REPUBLIKA.CO.ID, JAKARTA -- Ketua Tim Jaksa Penuntut Umum (JPU) Ali Mukartono mengatakan penolakan Majelis Hakim Pengadilan Negeri Jakarta Utara terhadap Analta Amier kakak angkat Basuki Tjahaja Purnama (Ahok) sebagai saksi dalam lanjutan sidang Ahok sudah sesuai dengan Undang-Undang.
"Karena berdasarkan pengamatan kami, yang bersangkutan pernah berada di ruang sidang ketika memasuki tahap pembuktian, berdasarkan Pasal 159 ayat 1 KUHAP itu tidak boleh. Bukan karena kami keberatan tetapi Undang-Undang memang melarang," kata Ali seusai sidang lanjutan Ahok di Auditorium Kementerian Pertanian, Jakarta, Selasa (7/3).

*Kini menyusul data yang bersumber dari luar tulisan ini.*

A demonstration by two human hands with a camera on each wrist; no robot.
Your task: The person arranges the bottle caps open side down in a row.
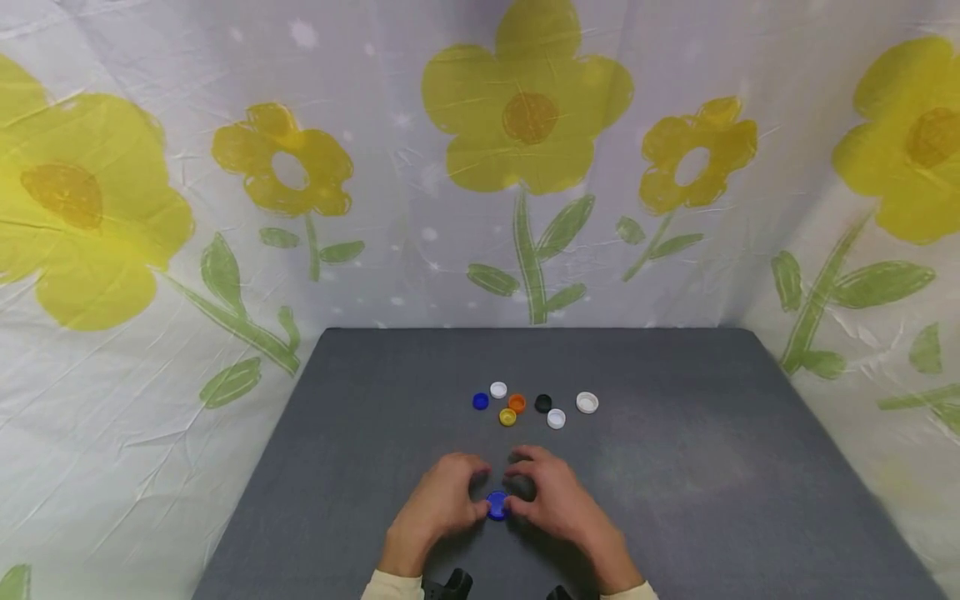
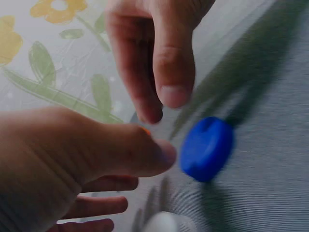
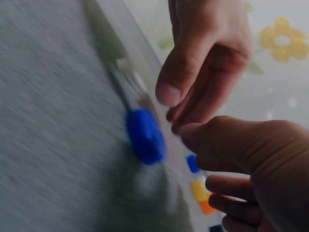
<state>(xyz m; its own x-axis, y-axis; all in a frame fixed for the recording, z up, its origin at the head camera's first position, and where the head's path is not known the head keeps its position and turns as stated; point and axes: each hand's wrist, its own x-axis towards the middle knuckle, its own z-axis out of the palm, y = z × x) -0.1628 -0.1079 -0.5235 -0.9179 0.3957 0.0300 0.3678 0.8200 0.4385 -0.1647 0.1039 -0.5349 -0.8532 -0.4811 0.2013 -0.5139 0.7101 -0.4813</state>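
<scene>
Between the two thumbs lies a blue cap, with shadows of the hands around it on the dark table. My left hand is on its left side, the fingers loosely bent and the thumb tip right by the rim. On the other side is my right hand, its thumb pointing at the cap and its fingers arched beyond it. The left wrist view shows the blue cap just past the left thumb, with nothing pinched. In the right wrist view the cap is blurred and apart from both thumbs.
Farther back on the grey table lie a small blue cap, white caps, an orange cap, a yellow cap, a black cap and a larger white cap. A flowered curtain hangs behind the table.
</scene>
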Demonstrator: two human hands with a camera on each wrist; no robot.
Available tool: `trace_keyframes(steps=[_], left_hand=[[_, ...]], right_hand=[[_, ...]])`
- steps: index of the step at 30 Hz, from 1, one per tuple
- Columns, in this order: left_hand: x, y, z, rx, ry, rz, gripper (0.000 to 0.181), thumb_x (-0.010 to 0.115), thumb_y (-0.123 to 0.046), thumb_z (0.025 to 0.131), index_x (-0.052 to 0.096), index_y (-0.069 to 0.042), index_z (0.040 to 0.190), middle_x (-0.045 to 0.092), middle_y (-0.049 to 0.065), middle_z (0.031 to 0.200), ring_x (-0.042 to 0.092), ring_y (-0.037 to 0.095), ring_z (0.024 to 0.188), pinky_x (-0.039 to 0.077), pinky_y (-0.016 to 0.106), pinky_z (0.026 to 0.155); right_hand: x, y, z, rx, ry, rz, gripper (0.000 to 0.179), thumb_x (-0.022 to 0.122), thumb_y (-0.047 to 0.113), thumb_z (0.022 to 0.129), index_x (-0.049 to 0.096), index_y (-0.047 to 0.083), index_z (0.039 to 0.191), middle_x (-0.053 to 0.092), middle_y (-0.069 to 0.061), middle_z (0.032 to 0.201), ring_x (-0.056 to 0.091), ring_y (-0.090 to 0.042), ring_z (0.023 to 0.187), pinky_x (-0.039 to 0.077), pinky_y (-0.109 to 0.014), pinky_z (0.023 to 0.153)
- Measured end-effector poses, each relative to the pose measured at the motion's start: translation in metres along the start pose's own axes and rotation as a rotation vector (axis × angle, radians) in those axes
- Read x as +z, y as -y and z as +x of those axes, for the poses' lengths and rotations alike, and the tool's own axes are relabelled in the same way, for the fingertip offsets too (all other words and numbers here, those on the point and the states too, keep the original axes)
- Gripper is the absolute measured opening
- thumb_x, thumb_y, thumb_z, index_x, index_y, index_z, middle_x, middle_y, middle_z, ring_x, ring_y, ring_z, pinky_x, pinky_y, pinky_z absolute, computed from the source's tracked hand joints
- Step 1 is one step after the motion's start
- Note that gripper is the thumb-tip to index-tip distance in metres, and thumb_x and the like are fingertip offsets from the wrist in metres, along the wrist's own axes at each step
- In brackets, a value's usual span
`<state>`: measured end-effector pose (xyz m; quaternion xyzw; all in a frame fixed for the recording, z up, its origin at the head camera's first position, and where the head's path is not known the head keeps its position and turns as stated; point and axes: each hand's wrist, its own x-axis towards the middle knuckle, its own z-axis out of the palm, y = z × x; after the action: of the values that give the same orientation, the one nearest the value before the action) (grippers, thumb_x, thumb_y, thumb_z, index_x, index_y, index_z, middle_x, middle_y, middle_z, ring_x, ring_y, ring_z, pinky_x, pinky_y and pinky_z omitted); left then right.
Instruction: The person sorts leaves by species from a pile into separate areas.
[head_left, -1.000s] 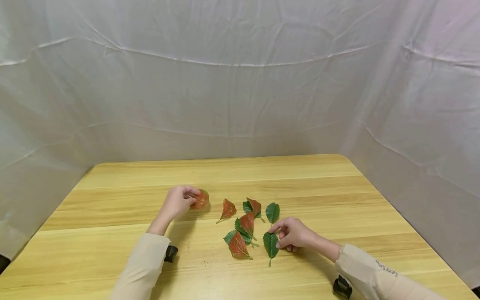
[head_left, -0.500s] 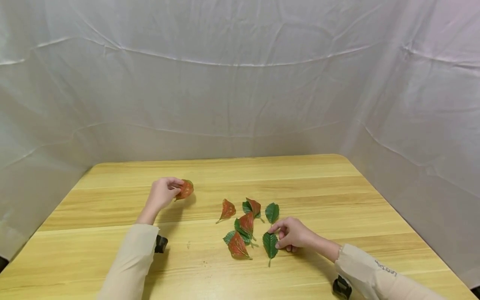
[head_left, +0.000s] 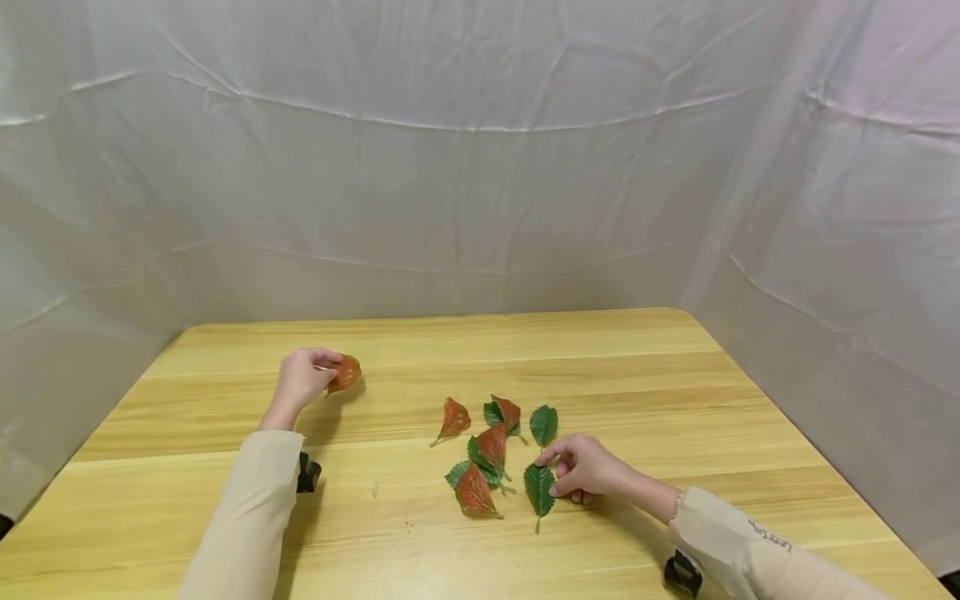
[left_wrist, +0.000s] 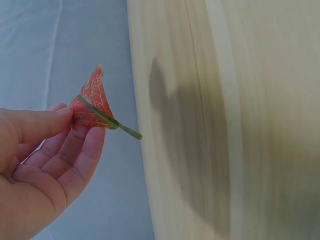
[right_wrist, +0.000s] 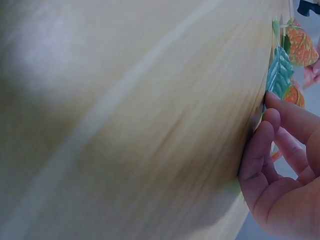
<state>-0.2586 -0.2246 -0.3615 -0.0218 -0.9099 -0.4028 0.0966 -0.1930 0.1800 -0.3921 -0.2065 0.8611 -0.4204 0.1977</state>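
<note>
My left hand (head_left: 303,377) pinches a red artificial leaf (head_left: 346,373) over the left back part of the table. In the left wrist view the red leaf (left_wrist: 92,102) sits between thumb and fingers, its green stem (left_wrist: 129,131) pointing right. Near the middle right, my right hand (head_left: 588,468) rests with its thumb and index fingertips at the edge of a green leaf (head_left: 538,489) that lies on the table. Those fingertips stand apart, and in the right wrist view the other fingers (right_wrist: 260,170) curl loosely beside the table surface.
Left of the right hand, a red leaf (head_left: 476,493) and another red leaf (head_left: 492,446) overlap green ones. A third red-and-green pair (head_left: 507,412) lies behind, beside a single green leaf (head_left: 543,425). One red leaf (head_left: 453,419) lies apart. Grey cloth (head_left: 450,167) hangs around the table.
The left hand has carried the red leaf further left and toward the back, away from the other leaves. The right hand and the leaves near it stay where they were.
</note>
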Motion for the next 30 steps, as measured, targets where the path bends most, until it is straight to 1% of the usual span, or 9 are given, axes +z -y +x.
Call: trace_keyframes(steps=[4, 10, 14, 22, 28, 30], left_hand=[[-0.003, 0.004, 0.002, -0.018, -0.006, 0.020, 0.021, 0.054, 0.010, 0.080, 0.061, 0.013, 0.100, 0.060, 0.028, 0.097, 0.058, 0.039, 0.085, 0.050, 0.036, 0.063], [-0.004, 0.008, 0.008, -0.056, 0.001, 0.047, 0.023, 0.054, 0.008, 0.081, 0.061, 0.011, 0.102, 0.060, 0.027, 0.098, 0.054, 0.041, 0.094, 0.046, 0.043, 0.073], [-0.003, 0.011, 0.011, -0.072, 0.020, 0.052, 0.023, 0.053, 0.009, 0.081, 0.061, 0.012, 0.102, 0.061, 0.026, 0.095, 0.053, 0.040, 0.095, 0.045, 0.043, 0.076], [-0.001, 0.017, 0.012, -0.079, 0.057, 0.080, 0.023, 0.053, 0.011, 0.078, 0.061, 0.013, 0.100, 0.062, 0.026, 0.091, 0.053, 0.040, 0.092, 0.044, 0.045, 0.078], [-0.001, 0.021, 0.011, -0.061, 0.063, 0.082, 0.023, 0.053, 0.012, 0.077, 0.061, 0.014, 0.098, 0.062, 0.026, 0.089, 0.055, 0.039, 0.088, 0.043, 0.045, 0.078], [-0.002, 0.021, 0.011, -0.053, 0.062, 0.086, 0.022, 0.054, 0.011, 0.077, 0.061, 0.014, 0.098, 0.062, 0.026, 0.091, 0.054, 0.040, 0.089, 0.042, 0.046, 0.079]], right_hand=[[0.000, 0.000, 0.000, -0.004, 0.001, -0.001, 0.031, 0.069, -0.006, 0.071, 0.064, -0.002, 0.102, 0.050, -0.002, 0.059, 0.046, -0.009, 0.040, 0.039, -0.023, 0.036], [0.000, 0.000, 0.000, -0.006, 0.002, 0.001, 0.031, 0.069, -0.006, 0.072, 0.064, -0.002, 0.102, 0.050, -0.002, 0.059, 0.046, -0.009, 0.040, 0.039, -0.023, 0.036], [0.000, 0.000, 0.000, -0.013, 0.001, -0.003, 0.030, 0.069, -0.006, 0.071, 0.064, -0.002, 0.101, 0.050, -0.002, 0.059, 0.046, -0.009, 0.040, 0.039, -0.023, 0.036], [0.000, -0.001, 0.000, -0.016, 0.002, -0.007, 0.030, 0.069, -0.006, 0.071, 0.064, -0.002, 0.101, 0.051, -0.002, 0.058, 0.046, -0.009, 0.040, 0.039, -0.024, 0.036], [-0.001, -0.001, 0.000, -0.011, 0.004, -0.002, 0.030, 0.069, -0.006, 0.072, 0.064, -0.002, 0.101, 0.051, -0.002, 0.059, 0.046, -0.009, 0.040, 0.039, -0.024, 0.036], [-0.001, -0.001, 0.000, -0.012, 0.005, -0.004, 0.030, 0.069, -0.006, 0.072, 0.064, -0.002, 0.101, 0.050, -0.002, 0.059, 0.046, -0.009, 0.040, 0.040, -0.024, 0.036]])
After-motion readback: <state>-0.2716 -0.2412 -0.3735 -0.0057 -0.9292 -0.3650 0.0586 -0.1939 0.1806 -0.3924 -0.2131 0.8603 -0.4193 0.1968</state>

Menurutnya di dalam Undang-Undang tersebut disebutkan bahwa saat masa pembuktian yang bersangkutan tidak boleh berada dalam ruang persidangan.
"Saya tidak tahu namanya, saya tahu ketika duduk di ruang sidang, loh orang ini kan saya pernah lihat di ruang sidang maka sesuai Pasal 159 itu tidak bisa teruskan, yang menolak bukan kami yang menolak Undang-Undang," jelasnya.
Sebelumnya, Ketua Majelis Hakim Dwiarso Budi Santiarto mengatakan saksi Analta Amier tidak bisa diperiksa di persidangan hari ini.
"Jadi menurut majelis karena yang bersangkutan sudah mendengarkan saksi-saksi sebelumnya, jadi saksi ini tidak bisa diperiksa. Saya kira nanti penasihat hukum bisa ajukan saksi di luar berkas yang kira-kira mempunyai sepengetahuan sama dengan saksi ini. Bisa digantikan dengan saksi lain," ucap Dwiarso.
Dalam lanjutan sidang ke-13 Ahok, tim kuasa hukum Ahok memanggil tiga saksi untuk memberikan keterangan. Saksi pertama yang memberikan keterangan dalam sidang Ahok ke-13 itu adalah Wakil Rektor Universitas Darma Persada Jakarta Eko Cahyono. Ia juga diketahui sebagai mantan pasangan Ahok dalam Pilkada Bangka Belitung 2007.
Selanjutnya, saksi kedua adalah Analta Amier yang merupakan kakak angkat Ahok. Namun, Majelis Hakim menolak memeriksa Analta dengan alasan yang bersangkutan pernah mendengarkan keterangan saksi-saksi saat menghadiri sidang dengan jadwal pemeriksaan saksi-saksi tersebut.
Sementara saksi ketiga yang dihadirkan adalah Bambang Waluyo Wahab sebagai konsultan aplikasi kenalan Ahok. Dalam persidangan diketahui saksi Bambang yang diajukan oleh tim kuasa hukum Ahok merupakan anggota tim pemenangan Basuki Tjahaja Purnama-Djarot Saiful Hidayat dalam Pilkada DKI Jakarta 2017.
Selain itu, Bambang juga menjabat sebagai Wakil Ketua Koordinator Bidang Pengabdian Masyarakat dan Kebijakan Publik DPD I Partai Golkar DKI Jakarta. Ahok dikenakan dakwaan alternatif yakni Pasal 156a dengan ancaman 5 tahun penjara dan Pasal 156 KUHP dengan ancaman 4 tahun penjara.
Menurut Pasal 156 KUHP, barang siapa di muka umum menyatakan perasaan permusuhan, kebencian atau penghinaan terhadap suatu atau beberapa golongan rakyat Indonesia diancam dengan pidana penjara paling lama empat tahun atau pidana denda paling banyak empat ribu lima ratus rupiah.
Perkataan golongan dalam pasal ini dan pasal berikutnya berarti tiap-tiap bagian dari rakyat Indonesia yang berbeda dengan suatu atau beberapa bagian lainnya karena ras, negeri asal, agama, tempat asal, keturunan, kebangsaan atau kedudukan menurut hukum tata negara.
Sementara menurut Pasal 156a KUHP, pidana penjara selama-lamanya lima tahun dikenakan kepada siapa saja yang dengan sengaja di muka umum mengeluarkan perasaan atau melakukan perbuatan yang pada pokoknya bersifat permusuhan, penyalahgunaan atau penodaan terhadap suatu agama yang dianut di Indonesia.